Ты молишься? У тебя есть какая-нибудь ежедневная или просто регулярная духовная практика?
Да. Отец Алексей Уминский, настоятель храма Святой Троицы в Хохлах, куда я хожу, умеет на этот счет давать простые и четкие советы. Но у меня не получается как следует выполнять их. В Москве, среди хлопот и работы, я не могу сосредоточиться только на этом. Мешает телефон, эти эсэмэски, звонки, мысли! А вот на даче, в деревне Никитино, или в Поречье, где находится сельский хоспис, который мы с недавнего времени курируем, складывается такое «молитвенное ощущение», и ты в нем пребываешь. Там другое небо, и ты по-другому себя там чувствуешь.
Мне кажется, в хосписе еще больше чувствуешь присутствие Бога.
Это потому, что ты тут в первый раз. А я замечаю то, что недоделано, недомыто, неубрано!
Но ты же сама говорила, что в тот момент, когда человек делает последний выдох, становится совершенно ясно, что все продолжается уже где-то в другой реальности.
Люди в этом городе умирают каждый день – в метро, в окрестных домах, на улице, в соседней с нами 61-й больнице. Возможно, сейчас кто-то на первом этаже уходит. Разве мы это как-то почувствовали? Почувствовал тот, кто рядом: если нет родственников, то обязательно будет медсестра, индивидуальный пост. У нас так выстроена работа – надо сидеть, держать за руку, чтобы человек был не один, потому что одному, видимо, страшно. А мы с вами просто ощущаем в этих стенах тепло. Здесь работают очень хорошие люди.
Сложно было привыкнуть к повседневности смерти?

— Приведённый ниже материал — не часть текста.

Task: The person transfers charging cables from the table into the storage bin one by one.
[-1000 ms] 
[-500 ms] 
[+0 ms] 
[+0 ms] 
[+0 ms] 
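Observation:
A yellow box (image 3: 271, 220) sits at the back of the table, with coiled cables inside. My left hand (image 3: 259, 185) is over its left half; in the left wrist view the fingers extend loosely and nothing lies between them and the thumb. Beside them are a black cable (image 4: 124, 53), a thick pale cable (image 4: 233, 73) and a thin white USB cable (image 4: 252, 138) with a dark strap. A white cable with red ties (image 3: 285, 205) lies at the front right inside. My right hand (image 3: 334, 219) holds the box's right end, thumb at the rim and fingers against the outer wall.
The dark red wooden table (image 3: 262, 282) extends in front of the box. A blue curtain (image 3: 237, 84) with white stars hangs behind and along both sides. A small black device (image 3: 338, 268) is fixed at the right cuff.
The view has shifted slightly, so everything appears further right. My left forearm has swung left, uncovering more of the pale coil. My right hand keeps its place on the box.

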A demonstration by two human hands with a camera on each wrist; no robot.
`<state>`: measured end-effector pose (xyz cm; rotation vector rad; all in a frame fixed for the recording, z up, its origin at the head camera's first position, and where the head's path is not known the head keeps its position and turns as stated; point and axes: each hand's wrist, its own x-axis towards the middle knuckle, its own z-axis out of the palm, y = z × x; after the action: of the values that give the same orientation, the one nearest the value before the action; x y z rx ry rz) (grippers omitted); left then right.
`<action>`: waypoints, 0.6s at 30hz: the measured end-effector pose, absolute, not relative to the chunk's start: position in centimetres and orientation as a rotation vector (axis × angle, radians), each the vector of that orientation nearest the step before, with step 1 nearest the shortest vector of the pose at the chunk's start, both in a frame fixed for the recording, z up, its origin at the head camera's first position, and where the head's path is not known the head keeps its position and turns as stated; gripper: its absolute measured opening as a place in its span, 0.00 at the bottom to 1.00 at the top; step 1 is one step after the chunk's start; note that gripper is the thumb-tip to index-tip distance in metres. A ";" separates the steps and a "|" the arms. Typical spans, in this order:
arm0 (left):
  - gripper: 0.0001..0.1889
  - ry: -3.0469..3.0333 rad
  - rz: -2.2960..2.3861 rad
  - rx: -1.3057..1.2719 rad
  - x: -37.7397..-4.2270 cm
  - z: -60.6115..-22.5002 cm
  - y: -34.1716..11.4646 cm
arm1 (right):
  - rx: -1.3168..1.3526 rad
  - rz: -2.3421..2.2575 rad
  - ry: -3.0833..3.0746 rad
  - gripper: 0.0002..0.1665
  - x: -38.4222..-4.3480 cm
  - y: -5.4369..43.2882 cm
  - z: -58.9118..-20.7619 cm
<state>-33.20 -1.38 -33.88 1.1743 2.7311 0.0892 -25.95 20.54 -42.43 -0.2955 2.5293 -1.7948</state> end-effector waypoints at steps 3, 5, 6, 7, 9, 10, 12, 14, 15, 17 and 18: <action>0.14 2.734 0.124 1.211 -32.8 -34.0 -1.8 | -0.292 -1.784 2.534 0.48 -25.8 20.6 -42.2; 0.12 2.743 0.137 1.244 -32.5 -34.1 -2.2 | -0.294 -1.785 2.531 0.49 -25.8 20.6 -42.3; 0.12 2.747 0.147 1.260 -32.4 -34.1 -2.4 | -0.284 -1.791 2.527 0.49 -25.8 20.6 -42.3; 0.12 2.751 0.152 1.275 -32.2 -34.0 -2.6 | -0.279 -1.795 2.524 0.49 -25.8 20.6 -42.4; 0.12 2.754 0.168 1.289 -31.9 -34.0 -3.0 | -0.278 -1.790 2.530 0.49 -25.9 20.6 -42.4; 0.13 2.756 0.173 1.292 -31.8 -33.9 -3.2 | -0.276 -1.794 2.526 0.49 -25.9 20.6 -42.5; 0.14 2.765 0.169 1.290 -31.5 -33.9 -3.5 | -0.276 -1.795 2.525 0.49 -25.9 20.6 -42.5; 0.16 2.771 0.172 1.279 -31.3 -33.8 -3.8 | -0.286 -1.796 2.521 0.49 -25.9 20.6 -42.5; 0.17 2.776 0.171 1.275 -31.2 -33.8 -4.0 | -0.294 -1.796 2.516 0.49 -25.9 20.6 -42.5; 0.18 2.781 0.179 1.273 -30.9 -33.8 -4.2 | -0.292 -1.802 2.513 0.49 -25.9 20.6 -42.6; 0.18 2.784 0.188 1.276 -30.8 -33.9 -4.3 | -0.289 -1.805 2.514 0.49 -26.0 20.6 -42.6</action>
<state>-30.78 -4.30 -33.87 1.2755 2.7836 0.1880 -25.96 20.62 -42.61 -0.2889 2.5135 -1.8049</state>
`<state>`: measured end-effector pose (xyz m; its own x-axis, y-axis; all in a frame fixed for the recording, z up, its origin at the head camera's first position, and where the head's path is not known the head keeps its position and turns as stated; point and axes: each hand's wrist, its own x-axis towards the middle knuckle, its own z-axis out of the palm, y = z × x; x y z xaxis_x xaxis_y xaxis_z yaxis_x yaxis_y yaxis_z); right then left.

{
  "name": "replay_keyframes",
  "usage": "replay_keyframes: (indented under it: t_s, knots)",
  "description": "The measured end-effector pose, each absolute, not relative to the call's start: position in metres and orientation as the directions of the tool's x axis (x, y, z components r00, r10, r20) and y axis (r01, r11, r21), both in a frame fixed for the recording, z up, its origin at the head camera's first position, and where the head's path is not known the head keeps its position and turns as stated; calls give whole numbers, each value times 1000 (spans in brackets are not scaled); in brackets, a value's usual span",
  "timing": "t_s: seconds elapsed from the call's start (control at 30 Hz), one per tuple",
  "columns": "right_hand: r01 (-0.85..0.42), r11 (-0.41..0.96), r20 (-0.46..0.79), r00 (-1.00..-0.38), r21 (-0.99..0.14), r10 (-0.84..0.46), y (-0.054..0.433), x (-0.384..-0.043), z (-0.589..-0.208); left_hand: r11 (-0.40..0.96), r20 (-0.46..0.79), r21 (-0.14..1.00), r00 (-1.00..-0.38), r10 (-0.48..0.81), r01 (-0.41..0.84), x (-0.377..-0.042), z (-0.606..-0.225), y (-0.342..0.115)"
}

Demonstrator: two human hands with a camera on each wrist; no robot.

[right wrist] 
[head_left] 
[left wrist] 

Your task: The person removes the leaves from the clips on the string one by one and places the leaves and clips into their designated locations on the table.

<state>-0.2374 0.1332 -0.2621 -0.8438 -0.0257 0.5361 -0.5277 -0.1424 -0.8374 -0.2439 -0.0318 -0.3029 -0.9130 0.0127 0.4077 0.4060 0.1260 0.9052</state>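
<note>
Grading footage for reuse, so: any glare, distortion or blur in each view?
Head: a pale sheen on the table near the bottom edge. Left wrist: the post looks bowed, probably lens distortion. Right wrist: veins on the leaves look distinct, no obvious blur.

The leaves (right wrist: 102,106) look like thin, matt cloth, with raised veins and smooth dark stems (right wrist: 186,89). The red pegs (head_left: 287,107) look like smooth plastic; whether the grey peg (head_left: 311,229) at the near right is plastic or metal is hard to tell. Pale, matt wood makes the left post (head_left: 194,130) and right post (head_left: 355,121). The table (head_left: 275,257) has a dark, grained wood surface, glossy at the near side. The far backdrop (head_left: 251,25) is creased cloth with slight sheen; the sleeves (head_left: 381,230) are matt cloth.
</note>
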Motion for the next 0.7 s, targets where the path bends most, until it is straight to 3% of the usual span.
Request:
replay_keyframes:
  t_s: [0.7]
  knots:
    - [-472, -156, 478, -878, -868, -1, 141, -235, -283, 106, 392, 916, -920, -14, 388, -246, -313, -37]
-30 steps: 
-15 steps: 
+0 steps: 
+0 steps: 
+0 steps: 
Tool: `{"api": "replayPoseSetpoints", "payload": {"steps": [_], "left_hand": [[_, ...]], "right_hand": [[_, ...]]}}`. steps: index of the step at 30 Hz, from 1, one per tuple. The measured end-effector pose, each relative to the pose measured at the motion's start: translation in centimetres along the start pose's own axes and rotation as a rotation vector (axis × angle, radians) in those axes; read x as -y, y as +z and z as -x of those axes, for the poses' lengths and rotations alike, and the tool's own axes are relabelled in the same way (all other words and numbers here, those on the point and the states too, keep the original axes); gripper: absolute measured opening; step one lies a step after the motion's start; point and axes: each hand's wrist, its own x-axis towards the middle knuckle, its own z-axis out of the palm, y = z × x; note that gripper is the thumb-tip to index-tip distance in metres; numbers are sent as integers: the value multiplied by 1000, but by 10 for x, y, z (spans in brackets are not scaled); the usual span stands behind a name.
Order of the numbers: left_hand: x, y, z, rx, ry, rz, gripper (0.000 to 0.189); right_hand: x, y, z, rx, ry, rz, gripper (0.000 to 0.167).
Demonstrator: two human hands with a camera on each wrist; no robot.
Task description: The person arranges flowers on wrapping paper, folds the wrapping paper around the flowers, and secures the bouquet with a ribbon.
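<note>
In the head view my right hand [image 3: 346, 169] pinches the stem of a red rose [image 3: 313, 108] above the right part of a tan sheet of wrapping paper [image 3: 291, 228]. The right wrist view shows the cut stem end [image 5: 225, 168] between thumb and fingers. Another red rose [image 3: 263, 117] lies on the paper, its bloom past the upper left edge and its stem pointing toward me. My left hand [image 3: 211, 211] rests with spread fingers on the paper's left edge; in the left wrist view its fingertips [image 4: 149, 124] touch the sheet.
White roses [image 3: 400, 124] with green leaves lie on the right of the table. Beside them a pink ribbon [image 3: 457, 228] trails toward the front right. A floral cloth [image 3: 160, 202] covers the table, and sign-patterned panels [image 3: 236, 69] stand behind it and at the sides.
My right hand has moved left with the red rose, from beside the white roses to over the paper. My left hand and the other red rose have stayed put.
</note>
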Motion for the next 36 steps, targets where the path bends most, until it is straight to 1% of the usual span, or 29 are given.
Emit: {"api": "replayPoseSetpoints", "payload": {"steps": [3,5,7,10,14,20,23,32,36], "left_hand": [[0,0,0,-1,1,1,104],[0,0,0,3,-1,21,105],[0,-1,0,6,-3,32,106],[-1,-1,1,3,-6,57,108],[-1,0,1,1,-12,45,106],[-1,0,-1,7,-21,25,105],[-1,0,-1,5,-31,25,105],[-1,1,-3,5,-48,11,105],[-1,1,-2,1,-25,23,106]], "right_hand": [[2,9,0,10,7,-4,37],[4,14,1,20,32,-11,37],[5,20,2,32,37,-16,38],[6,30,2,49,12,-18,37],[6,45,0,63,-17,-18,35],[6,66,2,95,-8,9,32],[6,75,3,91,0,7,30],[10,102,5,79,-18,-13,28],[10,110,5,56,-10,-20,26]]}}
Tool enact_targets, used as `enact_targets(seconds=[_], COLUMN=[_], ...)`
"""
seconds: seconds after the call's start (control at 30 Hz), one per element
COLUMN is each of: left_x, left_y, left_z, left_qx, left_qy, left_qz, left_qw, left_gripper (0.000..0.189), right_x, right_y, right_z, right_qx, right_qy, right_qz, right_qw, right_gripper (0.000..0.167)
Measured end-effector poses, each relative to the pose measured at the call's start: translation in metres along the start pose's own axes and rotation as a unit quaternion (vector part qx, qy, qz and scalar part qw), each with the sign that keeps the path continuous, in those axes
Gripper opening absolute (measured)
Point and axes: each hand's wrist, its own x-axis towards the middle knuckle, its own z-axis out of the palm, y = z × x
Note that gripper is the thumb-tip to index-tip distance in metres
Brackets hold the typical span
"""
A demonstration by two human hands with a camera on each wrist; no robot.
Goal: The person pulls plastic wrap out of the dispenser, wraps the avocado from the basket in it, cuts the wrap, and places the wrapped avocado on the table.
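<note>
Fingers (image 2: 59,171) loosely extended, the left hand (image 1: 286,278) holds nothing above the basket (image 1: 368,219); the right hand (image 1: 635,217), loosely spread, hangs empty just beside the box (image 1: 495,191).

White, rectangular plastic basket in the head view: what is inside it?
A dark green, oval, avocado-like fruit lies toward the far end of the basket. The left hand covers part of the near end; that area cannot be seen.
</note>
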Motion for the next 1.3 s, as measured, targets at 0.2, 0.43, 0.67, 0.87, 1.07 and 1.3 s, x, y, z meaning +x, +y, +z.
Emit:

Помню, как в первый раз столкнулась с одним парадоксом. Две девочки-близнецы, лет шестнадцати-семнадцати. У обеих была онкология, но одна вылечилась, а другая умерла. И вот вылечившаяся сестра и мама провожали в палате ушедшую. Очень тяжко, когда близнецы расстаются, они как один человек. Мне было трудно находиться рядом. Нечасто бывает такое, но невозможно в данном случае занять профессиональную позицию. Я искренне плакала вместе с ними, а потом оставила их, чтобы они простились окончательно, и сказала: «Я пойду, а у вас есть время, прощайтесь, сколько нужно, а потом позовите персонал». Выхожу в коридор и чувствую, как вкусно пахнет из столовой гороховым супом. Вроде совершенно искренне только что рыдала, потому что видела величайшую трагедию. И тут пошла есть суп. Значит, я бессердечное чучело? Или стала закостенелым профессионалом? На самом деле это просто жизнь – у нее много разных сторон. И смерть является ее частью, продолжением жизни.